Whisky (2004)
Para impressionar a família, o dono de uma fábrica finge ser casado com uma de suas funcionárias, transformando radicalmente a vida desse suposto casal.
Os roteiristas/diretores Pablo Stoll e Juan Pablo Rebella, com auxílio de Gonzalo Delgado, homenageiam o estilo do finlandês Aki Kaurismäki nesta pérola minimalista do cinema uruguaio, premiada em Cannes, Guadalajara, Chicago e Gramado.
A obra, que conheci à época em VHS lançado pela California Filmes, também foi a mais votada em uma enquete durante o Festival de Valdivia, no Chile, como a melhor produção latino-americana realizada entre 1993 e 2013. A cinematografia do país não é muito expressiva, mas “Whisky” atravessa a fronteira comercialmente pela excelência de sua forma, mais do que por seu conteúdo, uma trama que conquista o público gradativamente pela delicadeza simples, sem concessões melodramáticas, com câmera fixa em tripé e pouquíssimos diálogos.
A tremenda ironia, os protagonistas trabalham em uma fábrica de meias, o aquecer dos pés contrastando com a vida intensamente fria. Nos primeiros vinte minutos, a montagem de Fernando Epstein insere várias vezes a operação das máquinas, enfatizando a analogia de uma rotina sem vida, rimando imageticamente com as repetições conscientes de gestos de pura gentileza e cuidado da funcionária Marta (grande Mirella Pascual) com seu patrão Jacobo (Andrés Pazos), do lanche servido à mesa de trabalho, passando por chegar sempre antes de seu horário, até a proatividade de perceber a necessidade de um conserto de persianas e, sem aguardar o pedido, já requisitar o serviço técnico.
Os dois solitários e de poucas palavras, não somos informados sobre possíveis razões, o roteiro insinua desencanto romântico prévio e, no caso de Jacobo, anos dedicados à cuidar da mãe doente, mas nunca revela, os rostos fechados convidam o espectador a tentar decifrar as almas. A diferença considerável de altura entre os dois é utilizada simbolicamente na narrativa, com alguns cortes nos enquadramentos ressaltando o incômodo da situação, como se eles não se sentissem confortáveis em seus próprios corpos, em suas vidas. O homem evita até responder os olhares dela, a sua amargura o impede de mudar. O elogio de uma colega, após ter o cabelo trabalhado para a farsa do casamento, desabrocha em Marta o primeiro sorriso, ainda que discreto. Na adaptação improvisada dos dois, a eventual entrada do irmão dele, Herman (Jorge Bolani), representa o caos, a espontaneidade libertária.

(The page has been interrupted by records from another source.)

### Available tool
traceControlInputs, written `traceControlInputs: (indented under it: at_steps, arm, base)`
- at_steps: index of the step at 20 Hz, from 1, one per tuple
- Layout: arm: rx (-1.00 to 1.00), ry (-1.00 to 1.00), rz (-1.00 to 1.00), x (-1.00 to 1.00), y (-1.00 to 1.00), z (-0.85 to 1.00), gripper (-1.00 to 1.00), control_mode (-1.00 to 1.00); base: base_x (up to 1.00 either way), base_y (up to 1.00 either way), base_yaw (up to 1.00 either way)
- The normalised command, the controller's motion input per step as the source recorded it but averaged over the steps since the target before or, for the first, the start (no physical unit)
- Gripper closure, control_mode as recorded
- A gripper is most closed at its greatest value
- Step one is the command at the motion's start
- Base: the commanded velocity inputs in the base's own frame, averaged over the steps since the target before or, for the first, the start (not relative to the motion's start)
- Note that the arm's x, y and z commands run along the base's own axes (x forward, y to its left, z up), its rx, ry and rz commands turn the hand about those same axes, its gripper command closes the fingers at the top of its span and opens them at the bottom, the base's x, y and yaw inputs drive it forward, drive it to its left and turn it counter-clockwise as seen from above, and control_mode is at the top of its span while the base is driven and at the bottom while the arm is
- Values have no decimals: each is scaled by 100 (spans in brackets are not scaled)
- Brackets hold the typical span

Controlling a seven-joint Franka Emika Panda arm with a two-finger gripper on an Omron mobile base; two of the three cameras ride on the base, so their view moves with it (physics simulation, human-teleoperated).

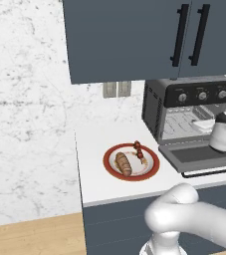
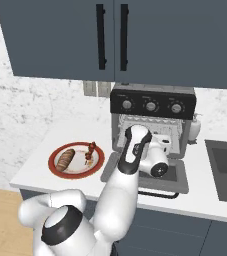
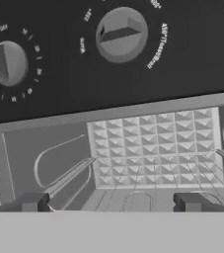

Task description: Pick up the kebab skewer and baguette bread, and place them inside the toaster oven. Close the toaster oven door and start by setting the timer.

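Although the oven door (image 1: 200, 154) lay open near the counter's front edge, nothing was loaded: skewer (image 1: 139, 149) and bread (image 1: 123, 164) sat on the plate (image 1: 110, 155). The claw (image 3: 113, 202), fingers apart and empty, faced the oven (image 2: 152, 97); loading, closing and timer remained.

my gripper (image 3: 112, 202) fingertips spread wide at bottom edge, toaster oven (image 3: 133, 148) cavity straight ahead, studded back wall, wire rack, two knobs (image 3: 121, 34) on black control strip above
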Motion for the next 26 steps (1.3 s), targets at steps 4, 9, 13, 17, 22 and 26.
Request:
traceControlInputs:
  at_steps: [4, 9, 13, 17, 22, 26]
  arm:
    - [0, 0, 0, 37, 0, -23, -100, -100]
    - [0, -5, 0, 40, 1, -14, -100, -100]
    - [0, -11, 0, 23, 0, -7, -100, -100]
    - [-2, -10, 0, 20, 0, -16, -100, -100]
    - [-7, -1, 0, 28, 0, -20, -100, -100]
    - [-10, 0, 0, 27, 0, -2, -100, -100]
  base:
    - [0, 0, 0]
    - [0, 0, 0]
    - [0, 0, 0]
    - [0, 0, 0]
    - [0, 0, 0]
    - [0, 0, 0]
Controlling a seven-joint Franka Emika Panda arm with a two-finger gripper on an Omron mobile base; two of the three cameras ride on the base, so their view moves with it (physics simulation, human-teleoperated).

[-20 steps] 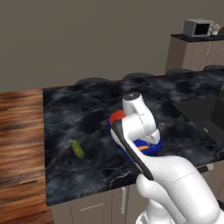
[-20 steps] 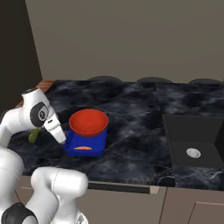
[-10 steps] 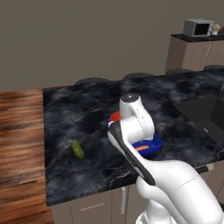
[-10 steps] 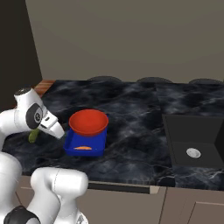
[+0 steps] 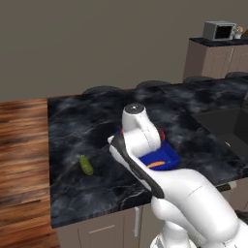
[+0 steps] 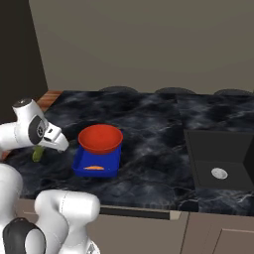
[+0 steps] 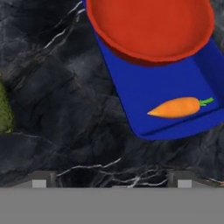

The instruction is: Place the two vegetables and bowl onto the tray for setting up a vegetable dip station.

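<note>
The gripper (image 7: 112, 181) hangs wide open and empty over bare tabletop (image 5: 97, 126) between the blue tray (image 7: 175, 83) and the pickle (image 5: 86, 165) — the pickle lies loose near the tabletop's left edge, its long axis running front to back; carrot (image 7: 177, 107) and bowl (image 6: 100, 138) already sit on the tray
</note>
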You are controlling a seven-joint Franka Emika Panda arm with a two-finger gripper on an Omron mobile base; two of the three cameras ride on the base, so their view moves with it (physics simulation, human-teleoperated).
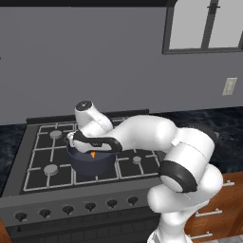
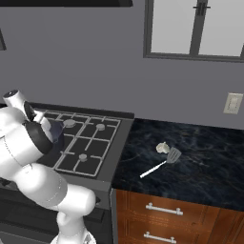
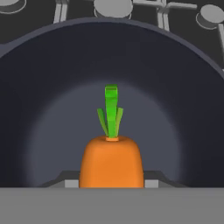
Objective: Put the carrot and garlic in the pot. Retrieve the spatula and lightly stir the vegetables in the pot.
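While the jaws grasp the carrot (image 3: 111, 162) over the pot (image 3: 39, 109), its green top points away, seemingly straight down into the bowl.

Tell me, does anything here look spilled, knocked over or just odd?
Nothing stands out. The claw holds the carrot over the pot on the stove. The garlic and spatula lie tidily on the counter.
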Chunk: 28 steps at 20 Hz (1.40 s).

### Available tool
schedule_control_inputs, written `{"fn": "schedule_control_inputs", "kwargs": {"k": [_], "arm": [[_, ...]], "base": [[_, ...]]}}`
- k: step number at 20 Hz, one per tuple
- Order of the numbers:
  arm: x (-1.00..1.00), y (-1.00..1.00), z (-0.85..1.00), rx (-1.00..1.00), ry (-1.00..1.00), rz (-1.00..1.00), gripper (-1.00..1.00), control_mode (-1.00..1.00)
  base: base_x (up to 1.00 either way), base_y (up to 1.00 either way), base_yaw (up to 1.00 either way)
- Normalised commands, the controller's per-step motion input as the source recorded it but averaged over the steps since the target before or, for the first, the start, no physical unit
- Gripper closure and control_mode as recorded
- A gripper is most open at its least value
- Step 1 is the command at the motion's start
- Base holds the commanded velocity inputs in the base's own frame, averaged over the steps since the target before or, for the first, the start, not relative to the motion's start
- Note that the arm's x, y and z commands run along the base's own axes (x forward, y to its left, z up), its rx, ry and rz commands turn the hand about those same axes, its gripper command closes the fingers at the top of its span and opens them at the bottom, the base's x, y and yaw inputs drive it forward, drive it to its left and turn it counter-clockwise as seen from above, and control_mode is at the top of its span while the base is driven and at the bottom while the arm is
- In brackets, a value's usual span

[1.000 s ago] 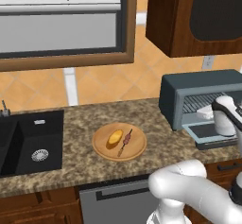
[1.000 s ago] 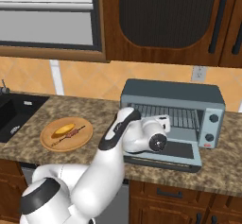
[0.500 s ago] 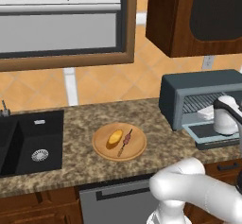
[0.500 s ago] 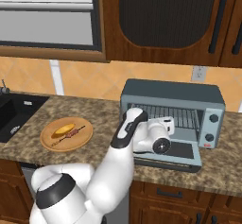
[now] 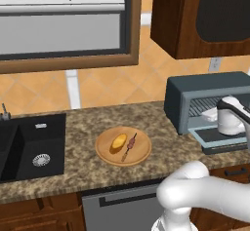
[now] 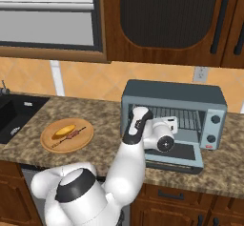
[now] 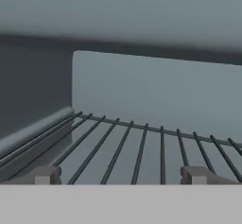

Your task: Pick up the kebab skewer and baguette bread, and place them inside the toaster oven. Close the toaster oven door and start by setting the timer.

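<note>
The tool [image 7: 120, 175] is seen with its two tips set wide apart and nothing between them, pointed straight into the toaster oven [image 6: 172, 110]; in the hand view the wire rack [image 7: 142, 154] runs off to the grey back wall of the cavity. Compared with a second ago, the hand has been carried from just before the lowered door to the mouth of the oven, and the arm has been stretched further forward — the elbow that sat low over the bench is now raised in the right base view. The toaster oven door [image 6: 175, 155] is dropped flat onto the bench [image 6: 106, 139], as it was earlier. The right base view gives the oven from the front, with its two knobs on the right panel and the white hand [image 6: 161, 133] before the opening; the left base view gives only the oven's left side, with the hand partly cut by the frame edge. The kebab skewer [image 5: 130, 146] and the baguette bread [image 5: 118, 142] are left side by side on the round wooden plate [image 5: 123, 146], well apart from the oven, unchanged from before. A dark sink [image 5: 29, 144] is shown at the left end of the bench.
</note>
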Motion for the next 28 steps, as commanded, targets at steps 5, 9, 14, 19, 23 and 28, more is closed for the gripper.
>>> {"fn": "schedule_control_inputs", "kwargs": {"k": [5,9,14,19,23,28], "arm": [[0.31,-0.04,-0.16,0.00,0.00,0.00,-1.00,-1.00],[0.16,-0.18,-0.22,0.00,0.00,0.00,-1.00,-1.00],[0.14,-0.08,-0.40,0.00,0.00,-0.01,-1.00,-1.00],[-0.08,-0.19,-0.61,0.00,0.00,-0.05,-1.00,-1.00],[-0.38,-0.22,-0.73,-0.02,0.00,-0.06,-1.00,-1.00],[-0.62,-0.20,-0.77,-0.06,0.06,-0.07,-1.00,-1.00]], "base": [[0.00,0.00,0.00],[0.00,0.00,0.00],[0.00,0.00,0.00],[0.00,0.00,0.00],[0.00,0.00,0.00],[0.00,0.00,0.00]]}}
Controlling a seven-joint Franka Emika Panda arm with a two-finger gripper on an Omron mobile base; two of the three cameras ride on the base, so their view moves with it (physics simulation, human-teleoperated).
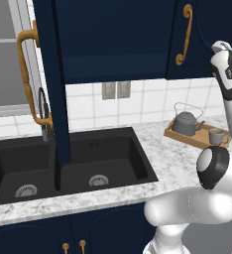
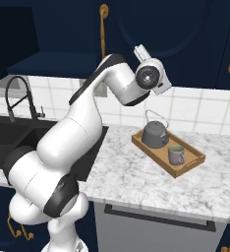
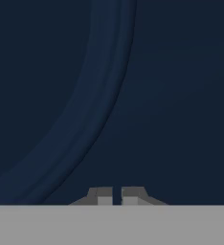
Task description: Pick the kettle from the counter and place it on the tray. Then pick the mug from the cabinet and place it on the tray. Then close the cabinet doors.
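Tray (image 2: pixel 189 166) on your table (image 2: pixel 136 177): kettle (image 2: pixel 154 134), mug (image 2: pixel 176 155) at its 4 o'clock. Left door (image 1: pixel 56 84) open, right door (image 3: pixel 181 95) shut; gripper (image 3: pixel 117 195) pressed together, empty, facing it.

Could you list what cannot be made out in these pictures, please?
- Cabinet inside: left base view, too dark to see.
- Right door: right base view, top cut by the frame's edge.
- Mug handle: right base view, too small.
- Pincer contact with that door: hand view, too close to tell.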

Herman preenche a lacuna naquela farsa, dando atenção à Marta, demonstrando interesse sincero, através de interações com ele, temos a chance de conhecer melhor aquela fascinante figura introvertida. Uma simplória brincadeira dela com palavras, detalhe aparentemente bobo que o irmão percebe e encoraja, dá cor e sabor à ela, passamos a sentir sua falta quando não está em cena, e, principalmente, ELA começa a ver que precisa tomar atitudes para que as coisas mudem, precisa passar a se enxergar com carinho no espelho da vida.
O Whisky do título é a palavra banal utilizada para garantir o sorriso bonito na curta duração necessária para o registro fotográfico, o leitmotiv da mentira, como a aliança frouxa da falecida mãe de Jacobo, que cai do dedo da mulher, a máscara que precisamos utilizar para encarar o mundo quando, por dentro, desejamos apenas a escuridão.
A despedida padrão da mulher, “até amanhã, se Deus quiser”, toma contornos filosoficamente profundos no sóbrio desfecho. A solidão é, de fato, uma opção com consequências surpreendentes. Jacobo finalmente entende que está desprotegido em seu vazio existencial.